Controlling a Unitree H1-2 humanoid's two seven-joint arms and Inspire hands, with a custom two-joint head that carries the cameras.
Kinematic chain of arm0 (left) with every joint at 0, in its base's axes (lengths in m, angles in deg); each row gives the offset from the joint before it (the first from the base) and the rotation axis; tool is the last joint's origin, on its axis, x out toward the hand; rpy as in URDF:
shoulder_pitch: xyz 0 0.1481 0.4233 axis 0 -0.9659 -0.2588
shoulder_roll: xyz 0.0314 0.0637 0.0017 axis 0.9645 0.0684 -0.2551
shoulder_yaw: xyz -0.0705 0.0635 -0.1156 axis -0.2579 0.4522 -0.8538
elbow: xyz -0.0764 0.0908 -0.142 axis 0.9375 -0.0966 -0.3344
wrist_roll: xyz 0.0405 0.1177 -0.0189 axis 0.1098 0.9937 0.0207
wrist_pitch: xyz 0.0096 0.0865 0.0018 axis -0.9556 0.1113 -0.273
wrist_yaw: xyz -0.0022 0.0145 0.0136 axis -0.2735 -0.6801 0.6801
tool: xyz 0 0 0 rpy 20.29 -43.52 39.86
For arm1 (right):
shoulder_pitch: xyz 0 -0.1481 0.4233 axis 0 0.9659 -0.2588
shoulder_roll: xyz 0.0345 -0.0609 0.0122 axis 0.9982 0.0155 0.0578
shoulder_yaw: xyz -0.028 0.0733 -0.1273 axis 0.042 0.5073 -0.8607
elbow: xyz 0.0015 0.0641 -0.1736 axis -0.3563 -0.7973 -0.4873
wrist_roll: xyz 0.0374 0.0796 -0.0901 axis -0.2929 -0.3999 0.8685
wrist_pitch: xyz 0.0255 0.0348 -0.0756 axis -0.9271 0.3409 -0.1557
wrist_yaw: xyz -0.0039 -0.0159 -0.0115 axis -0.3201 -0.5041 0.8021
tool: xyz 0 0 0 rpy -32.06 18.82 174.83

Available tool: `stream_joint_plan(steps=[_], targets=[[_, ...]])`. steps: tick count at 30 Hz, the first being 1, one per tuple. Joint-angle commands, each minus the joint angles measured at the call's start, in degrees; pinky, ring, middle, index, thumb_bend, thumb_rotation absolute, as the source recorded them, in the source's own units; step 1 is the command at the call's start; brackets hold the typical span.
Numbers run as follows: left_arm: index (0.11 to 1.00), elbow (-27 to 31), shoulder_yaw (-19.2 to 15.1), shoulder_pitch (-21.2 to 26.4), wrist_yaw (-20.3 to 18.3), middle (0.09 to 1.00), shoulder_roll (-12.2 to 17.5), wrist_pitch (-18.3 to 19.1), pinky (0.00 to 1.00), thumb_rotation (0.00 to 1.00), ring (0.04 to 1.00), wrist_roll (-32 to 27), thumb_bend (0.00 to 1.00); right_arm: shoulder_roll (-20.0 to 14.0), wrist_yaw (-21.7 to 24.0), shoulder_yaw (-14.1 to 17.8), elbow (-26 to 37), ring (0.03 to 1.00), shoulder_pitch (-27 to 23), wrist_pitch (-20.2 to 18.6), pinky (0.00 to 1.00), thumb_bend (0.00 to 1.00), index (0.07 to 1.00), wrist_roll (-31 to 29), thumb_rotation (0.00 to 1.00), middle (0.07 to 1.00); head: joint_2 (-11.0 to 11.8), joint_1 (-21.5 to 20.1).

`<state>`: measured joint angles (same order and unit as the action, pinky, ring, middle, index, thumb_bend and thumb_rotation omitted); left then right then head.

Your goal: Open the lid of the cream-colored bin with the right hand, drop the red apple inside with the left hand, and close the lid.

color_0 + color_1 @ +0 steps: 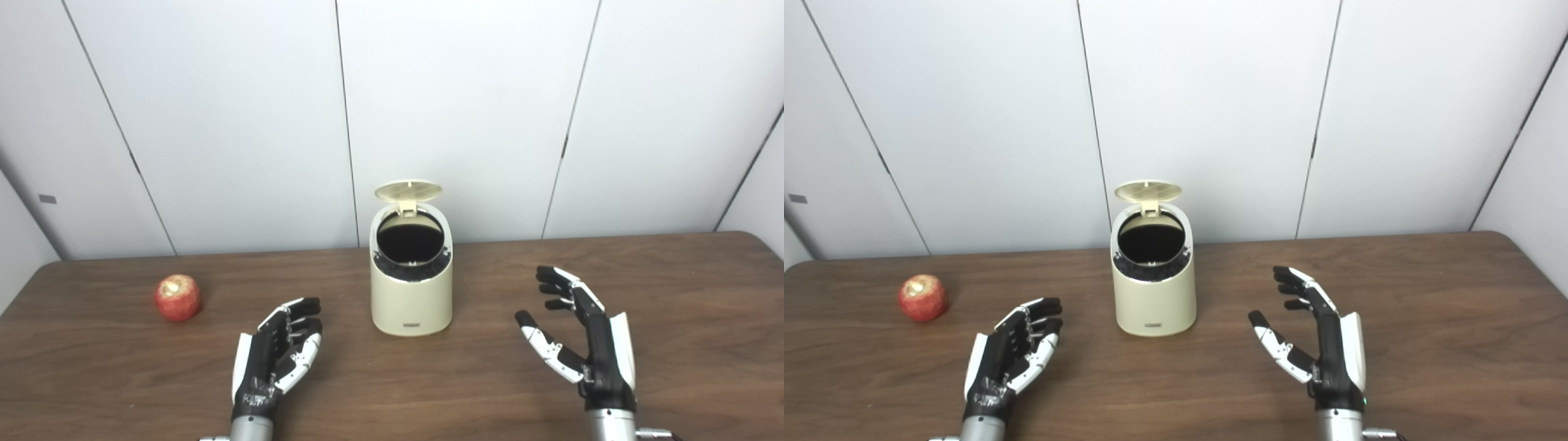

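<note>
The cream-colored bin (411, 291) stands upright in the middle of the brown table. Its round lid (408, 190) is tipped up at the back, so the dark inside shows. A red apple (177, 297) rests on the table at the far left, well apart from the bin. My left hand (275, 355) lies low in front, between apple and bin, fingers apart and holding nothing. My right hand (579, 334) hovers to the right of the bin, palm turned inward, fingers spread and holding nothing.
The wooden table (674, 288) runs to a rounded corner at the far right. White wall panels (245, 122) close off the back just behind the bin.
</note>
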<state>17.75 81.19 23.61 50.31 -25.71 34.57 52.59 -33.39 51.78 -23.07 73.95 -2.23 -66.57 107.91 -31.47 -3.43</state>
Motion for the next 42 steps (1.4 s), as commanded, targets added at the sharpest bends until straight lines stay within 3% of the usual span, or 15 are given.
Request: stream_joint_plan(steps=[1, 3, 6, 10, 14, 19, 24, 29, 33, 35, 39, 42], targets=[[0.718, 2.5, 0.9, 1.4, 5.3, 0.704, 2.1, -3.9, 0.57, 0.19, 0.68, 9.7, 0.6, -0.3, 0.0, 0.2, -0.4, 0.704, 0.4, 0.9, 0.6, 0.27, 0.733, -0.1, 0.34, 0.731, 0.0, 0.2], [0.716, 5.7, 1.6, 2.1, 8.2, 0.691, 3.5, -2.9, 0.61, 0.16, 0.695, 17.2, 0.71, -0.3, 0.3, 0.2, -0.3, 0.707, 0.4, 0.6, 0.61, 0.27, 0.732, -0.3, 0.32, 0.73, 0.1, 0.4], [0.722, 11.0, 1.6, 3.2, 11.1, 0.695, 5.7, 0.1, 0.59, 0.26, 0.701, 27.8, 0.78, -0.6, 0.7, 0.3, -0.5, 0.712, 0.2, 0.5, 0.61, 0.27, 0.734, -0.5, 0.32, 0.734, 0.4, 1.1], [0.746, 15.1, -0.5, 5.0, 12.1, 0.736, 8.9, 3.1, 0.61, 0.36, 0.723, 33.8, 0.88, -0.8, 0.9, 0.4, -0.6, 0.711, 0.2, 0.6, 0.61, 0.27, 0.733, -0.8, 0.35, 0.733, 0.6, 2.1], [0.79, 16.9, -2.7, 6.6, 9.0, 0.758, 12.3, 6.7, 0.66, 0.4, 0.763, 34.6, 0.94, -1.1, 0.3, 0.5, -1.3, 0.704, -0.1, 0.9, 0.6, 0.25, 0.728, 0.0, 0.3, 0.729, 0.7, 3.1], [0.865, 18.9, -4.0, 8.3, -0.4, 0.826, 16.7, 14.1, 0.76, 0.42, 0.827, 35.7, 1.0, -1.7, 0.3, 0.6, -2.3, 0.7, -0.4, 1.6, 0.6, 0.25, 0.722, -0.2, 0.31, 0.725, 1.0, 4.9], [0.905, 19.5, -4.6, 9.9, -7.5, 0.871, 20.3, 20.9, 0.96, 0.38, 0.909, 37.8, 1.0, -2.0, 0.9, 0.5, -2.3, 0.703, -0.2, 1.3, 0.6, 0.25, 0.726, -1.1, 0.29, 0.729, 1.2, 6.0], [0.899, 17.7, -4.8, 10.0, -7.5, 0.859, 21.7, 23.1, 1.0, 0.34, 0.916, 37.9, 1.0, -3.0, 0.3, 0.8, -4.2, 0.703, -0.6, 3.9, 0.6, 0.26, 0.726, -2.5, 0.23, 0.729, 1.9, 10.4], [0.881, 16.5, -4.1, 9.7, -7.0, 0.852, 21.2, 24.6, 1.0, 0.34, 0.911, 38.5, 1.0, -4.0, 0.9, 1.5, -5.8, 0.716, -0.9, 5.2, 0.61, 0.25, 0.734, -4.7, 0.27, 0.739, 3.1, 16.2], [0.889, 16.1, -3.4, 9.7, -6.8, 0.859, 20.8, 25.6, 1.0, 0.36, 0.919, 39.5, 1.0, -4.5, 1.3, 1.8, -6.5, 0.705, -1.1, 6.0, 0.61, 0.26, 0.727, -5.9, 0.22, 0.734, 3.4, 17.6], [0.894, 15.3, -2.2, 9.8, -6.1, 0.868, 20.0, 27.5, 1.0, 0.38, 0.925, 41.2, 1.0, -5.2, 2.5, 2.2, -5.6, 0.692, -1.1, 5.2, 0.58, 0.25, 0.716, -7.5, 0.22, 0.728, 4.0, 21.4], [0.898, 14.2, -1.4, 10.2, -5.3, 0.872, 19.4, 28.4, 1.0, 0.38, 0.928, 42.1, 1.0, -5.5, 3.1, 2.6, -5.0, 0.683, -1.2, 5.3, 0.56, 0.24, 0.706, -8.0, 0.16, 0.72, 4.3, 23.7]])
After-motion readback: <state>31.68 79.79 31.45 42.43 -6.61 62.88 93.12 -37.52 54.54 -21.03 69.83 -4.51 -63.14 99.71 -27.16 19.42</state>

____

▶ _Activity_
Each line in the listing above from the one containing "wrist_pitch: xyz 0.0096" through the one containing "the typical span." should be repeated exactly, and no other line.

▶ _Expected output_
wrist_pitch: xyz 0.0096 0.0865 0.0018 axis -0.9556 0.1113 -0.273
wrist_yaw: xyz -0.0022 0.0145 0.0136 axis -0.2735 -0.6801 0.6801
tool: xyz 0 0 0 rpy 20.29 -43.52 39.86
For arm1 (right):
shoulder_pitch: xyz 0 -0.1481 0.4233 axis 0 0.9659 -0.2588
shoulder_roll: xyz 0.0345 -0.0609 0.0122 axis 0.9982 0.0155 0.0578
shoulder_yaw: xyz -0.028 0.0733 -0.1273 axis 0.042 0.5073 -0.8607
elbow: xyz 0.0015 0.0641 -0.1736 axis -0.3563 -0.7973 -0.4873
wrist_roll: xyz 0.0374 0.0796 -0.0901 axis -0.2929 -0.3999 0.8685
wrist_pitch: xyz 0.0255 0.0348 -0.0756 axis -0.9271 0.3409 -0.1557
wrist_yaw: xyz -0.0039 -0.0159 -0.0115 axis -0.3201 -0.5041 0.8021
tool: xyz 0 0 0 rpy -32.06 18.82 174.83

Available tool: `stream_joint_plan(steps=[_], targets=[[_, ...]])`. steps: tick count at 30 Hz, the first being 1, one per tuple. Joint-angle commands, each minus the joint angles measured at the call's start, in degrees; pinky, ring, middle, index, thumb_bend, thumb_rotation absolute, as the source recorded them, in the source's own units; step 1 is the command at the call's start; brackets hold the typical span.

The exercise concludes with that.